Our test bed for this suite included two Dell PowerEdge 2500s with 512 MB of memory, 36 GB of disk storage, and two 600-MHz Pentium III processors; 12 Dell Optiplex GX1 workstations with 256 MB of memory, 9 GB of disk storage and one 600-MHz Intel Pentium III processor; and eight generic 1U workstations with 256 MB of memory, 10 GB of disk storage and one 600-MHz Intel Celeron Processor.
The Xeon MP processor is Intel's latest model for the midrange server market. Among its features is HyperThreading, which was introduced in 2001. HyperThreading lets a single processor core execute two threads simultaneously. To the OS and the application, a single Xeon MP processor looks like two processors. In a normal multiprocessor environment, the multiprocessor-aware OS takes individual tasks from each application, called threads, and sends them to an available processor. For example, the machine can handle threads from Microsoft IIS and from Exchange at the same time.
Because each processor looks like two, the upper layers of the OS can remain the same and operate as if they were in a normal multiprocessor environment. The split from one physical processor to two virtual processors happens at the silicon level. Each virtual processor shares the execution resources of the single core and keeps track of which thread it is processing. Intel claims this resource sharing can increase processing power by as much as 40 percent. Intel does not claim, however, that HyperThreading is a replacement for multiple processors; it's a complementary technology designed to get the most out of each processor.

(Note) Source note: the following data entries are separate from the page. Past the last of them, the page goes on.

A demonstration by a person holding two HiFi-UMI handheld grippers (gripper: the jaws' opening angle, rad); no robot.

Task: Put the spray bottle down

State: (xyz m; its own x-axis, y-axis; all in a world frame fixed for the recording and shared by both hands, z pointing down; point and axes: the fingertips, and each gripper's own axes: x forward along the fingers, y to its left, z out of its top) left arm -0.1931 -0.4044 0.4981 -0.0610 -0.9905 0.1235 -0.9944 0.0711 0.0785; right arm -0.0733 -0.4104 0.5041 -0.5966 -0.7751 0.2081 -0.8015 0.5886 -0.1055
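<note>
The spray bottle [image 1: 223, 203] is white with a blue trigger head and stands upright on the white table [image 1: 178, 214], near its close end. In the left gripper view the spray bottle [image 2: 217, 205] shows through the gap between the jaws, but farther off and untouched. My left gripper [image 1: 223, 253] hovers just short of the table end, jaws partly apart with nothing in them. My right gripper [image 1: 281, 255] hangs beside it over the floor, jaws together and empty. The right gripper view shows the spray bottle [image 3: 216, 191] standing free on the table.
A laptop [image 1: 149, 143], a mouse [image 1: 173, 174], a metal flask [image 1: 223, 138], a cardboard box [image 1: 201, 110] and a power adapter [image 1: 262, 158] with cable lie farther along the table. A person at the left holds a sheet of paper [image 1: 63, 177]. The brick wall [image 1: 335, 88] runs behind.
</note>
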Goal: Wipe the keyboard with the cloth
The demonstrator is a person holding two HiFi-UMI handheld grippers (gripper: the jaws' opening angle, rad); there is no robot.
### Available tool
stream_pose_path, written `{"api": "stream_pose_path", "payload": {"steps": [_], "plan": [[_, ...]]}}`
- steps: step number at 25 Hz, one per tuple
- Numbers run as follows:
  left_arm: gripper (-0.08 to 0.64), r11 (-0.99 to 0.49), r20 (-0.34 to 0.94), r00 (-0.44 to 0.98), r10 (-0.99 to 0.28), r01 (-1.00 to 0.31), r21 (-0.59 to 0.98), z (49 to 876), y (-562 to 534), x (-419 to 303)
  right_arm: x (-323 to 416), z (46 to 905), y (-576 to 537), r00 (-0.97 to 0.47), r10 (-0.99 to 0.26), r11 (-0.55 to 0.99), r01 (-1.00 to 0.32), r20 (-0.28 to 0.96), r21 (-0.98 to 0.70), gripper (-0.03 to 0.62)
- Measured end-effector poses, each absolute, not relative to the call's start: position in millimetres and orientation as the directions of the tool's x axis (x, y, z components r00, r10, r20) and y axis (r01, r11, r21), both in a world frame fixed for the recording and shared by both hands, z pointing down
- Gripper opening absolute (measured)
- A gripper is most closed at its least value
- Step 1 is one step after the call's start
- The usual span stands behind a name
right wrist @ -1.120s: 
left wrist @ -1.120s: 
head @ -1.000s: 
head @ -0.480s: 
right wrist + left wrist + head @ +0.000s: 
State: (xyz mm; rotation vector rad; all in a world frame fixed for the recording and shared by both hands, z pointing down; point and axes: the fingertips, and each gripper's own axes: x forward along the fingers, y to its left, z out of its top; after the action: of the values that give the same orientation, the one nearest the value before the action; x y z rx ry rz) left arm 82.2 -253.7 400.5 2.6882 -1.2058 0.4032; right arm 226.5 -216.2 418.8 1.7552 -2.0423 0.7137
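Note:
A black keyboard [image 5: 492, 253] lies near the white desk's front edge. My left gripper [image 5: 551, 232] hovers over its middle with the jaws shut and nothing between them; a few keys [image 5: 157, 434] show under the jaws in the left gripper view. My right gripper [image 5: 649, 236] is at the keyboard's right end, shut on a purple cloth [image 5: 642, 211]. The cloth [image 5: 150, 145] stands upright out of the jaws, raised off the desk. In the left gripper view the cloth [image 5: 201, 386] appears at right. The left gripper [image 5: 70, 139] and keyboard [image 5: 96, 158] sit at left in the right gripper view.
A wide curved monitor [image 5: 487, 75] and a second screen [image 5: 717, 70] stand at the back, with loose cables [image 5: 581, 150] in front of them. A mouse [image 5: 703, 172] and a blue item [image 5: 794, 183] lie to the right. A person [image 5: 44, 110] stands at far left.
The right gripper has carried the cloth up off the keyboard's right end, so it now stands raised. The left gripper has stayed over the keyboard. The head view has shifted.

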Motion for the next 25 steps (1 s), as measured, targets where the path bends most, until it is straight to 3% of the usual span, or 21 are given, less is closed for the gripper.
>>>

These chips also feature a three-level cache system, all integrated on the chip, for increased performance. The 8 KB, Level 1 execution trace cache can handle 12 kilobits of decoded instructions in program order. This cache helps reduce the time the processor spends recovering from incorrectly predicted branches in code. The 256-KB Level 2 cache segment, called the Advanced Transfer Cache, is considerably faster than the Intel Pentium III Xeon's L2 cache, and transfers 32 bytes of data with each clock cycle to the processor core. The object is to prevent idle clock cycles in the core. The L3 cache--either 512 KB or 1 MB--is tied to the system memory clock. It reduces memory latency by storing large data sets right on the processor chip.
This chip also includes Intel's latest iteration of Streaming SIMD (Single Instruction Multiple Data) Extensions, called SSE2. This technology provides special processor functions to reduce the number of instructions required for video and image processing and similar functions. The Xeon MP processor also sports the Rapid Execution Engine, which lets the system perform basic algorithmic functions in half a clock cycle, greatly reducing the time required for these functions.
All three servers we tested feature Server Works' Grand Champion HE chipset.
This solid foundation provides many of the servers' base features.
The GC-HE chipset supports up to 64 GB of main memory using the DDR 200 standard, which includes a 400-MHz front-side bus. It also supports four-way multiprocessing with 6.4-Gbps bandwidth on the memory bus. The chipset also offers some interesting main memory protection features, such as Chipkill (an advanced error-checking and -correcting technology), mirroring, spare memory and hot-plug memory board support. GC-HE supports up to six independent, hot-swappable PCI-X buses. PCI-X is the latest generation of PCI, operating at 64-bit data width and 133 MHz, compared with PCI 2.2's 32 bits and 33-MHz bus speed.